Zoning. Affordable Housing. Adaptive reuse. Alternative funding.
These are all ways that organizations, companies and people across Northern Kentucky are working to find a way to fill the need for more than 6,600 housing units in the region in the next five years.
There’s one thing, though, that anyone can do to begin creating an environment that allows enough housing for everyone, according to Covington residents Scott Banford and Melissa Kelley. That one thing is a cultural shift to embrace living among people who are different from them, including people with different income levels.
“We need more buy-in from people around the community,” Banford said. “We need more YIMBY.” (That acronym, a play on NIMBY, or Not in My Back Yard, stands for Yes in My Back Yard.)
Banford and Kelley moved to Covington in 2022 from New York City, where they lived for 25 years, to be closer to Kelley’s sister, who also lives in Covington. The couple rehabbed and moved into a home in Covington’s Eastside neighborhood.
What is a Super Issue? A note from the editor
Northern Kentucky leaders and residents alike are working together to find innovative ways to address the region’s housing shortage.
If about 6,600 new housing units aren’t added to what’s currently available in Northern Kentucky within the next five years, a recent study found that the region will start losing people – and fast.
Every other month, LINK nky sends out a newspaper to all 173,000 Northern Kentucky households. We call these Super Issues. Each of these editions takes a deep dive into a topic that affects our community and the solutions that have made our region better.
This month, we’re talking about housing and how our region is addressing that sobering outlook.
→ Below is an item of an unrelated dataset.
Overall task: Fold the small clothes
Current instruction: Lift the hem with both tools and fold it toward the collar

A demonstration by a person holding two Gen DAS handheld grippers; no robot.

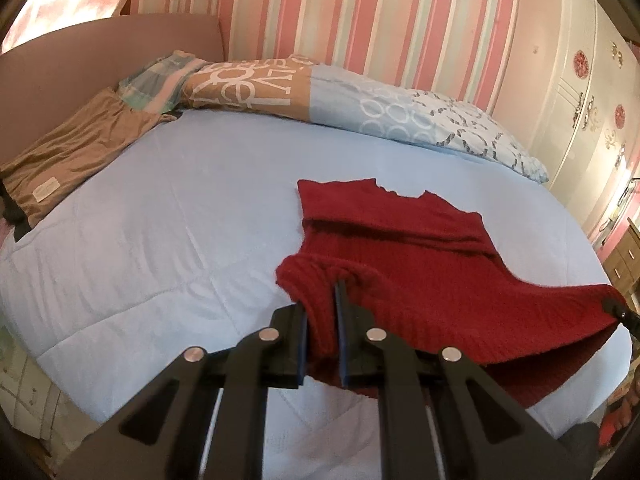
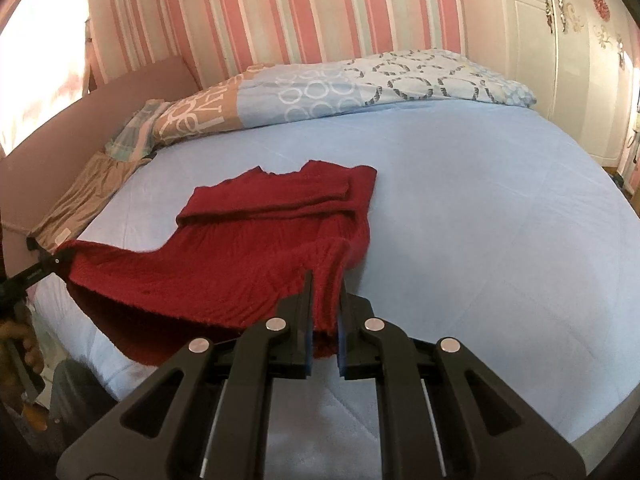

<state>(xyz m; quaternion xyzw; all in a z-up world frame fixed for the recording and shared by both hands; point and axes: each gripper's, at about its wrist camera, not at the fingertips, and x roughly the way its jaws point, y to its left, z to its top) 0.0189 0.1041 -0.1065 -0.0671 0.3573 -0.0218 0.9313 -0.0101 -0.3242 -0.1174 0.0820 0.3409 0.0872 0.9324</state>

We’re exploring creative ways zoning could allow for the creation of more housing; whether adapting and reusing old buildings could make a dent in the problem; we explore the many ways people can get assistance around the region; and more.
You should be getting your Super Issue in the coming days. We encourage you to sit down and take your time with it. The topics we tackle are heavy and hard to fully take in while scrolling online.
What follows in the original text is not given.